The ancient Israelites enjoyed a very loosely established political system. God was the leader of His chosen people. Divine and Angelic guidance inspired the community with the ways of righteousness. The basic unit of society was the Family. As a nomadic people, the Israelites were further organized by the demands of their herds.
When a famine afflicted the land, they traveled to Egypt at the invitation of Abraham’s great grandson Joseph. During their initial stay, the Israelites prospered among a nation with a very powerful ruler, regarded as divine. When later Pharaohs forgot the lessons of their forebears and enslaved the Jews, nothing in Egyptian law prevented such behavior. The concept of political rights accorded to individuals or groups was unknown. After their escape from bondage, and during the forty years of their wandering in the desert,
Moses became the first political leader of the Israelites.

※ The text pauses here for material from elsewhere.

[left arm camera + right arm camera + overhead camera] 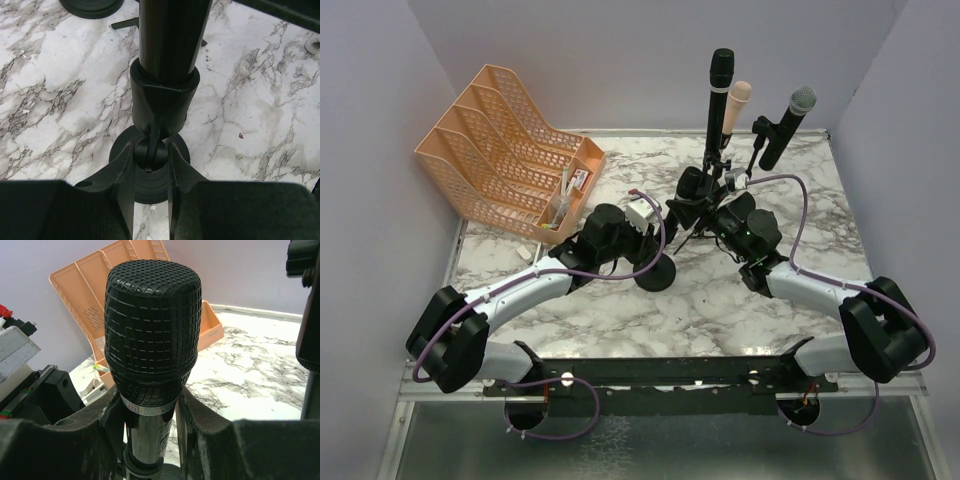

His burden was lightened by the advice of his father-in-law, who suggested Moses appoint a corps of Judges to help him resolve disputes and assist in the moral guidance of the community.
God gave Moses the Ten Commandments which established the moral and legal foundation of Western culture. A Priesthood was instituted to lead the people in their religious obligations, and insure the well-being of the community. An angelic column of Light directed their travels, leaving little room for uncertainty. Yet with all such guidance, the Israelites’ disobedience to the commands of God caused them much hardship. When they reached the Promised Land in the twelfth century B.C., the system of Judges, and the Priesthood remained in place. Wise men such as the Prophet Samuel helped to maintain a direct link with Heavenly Forces.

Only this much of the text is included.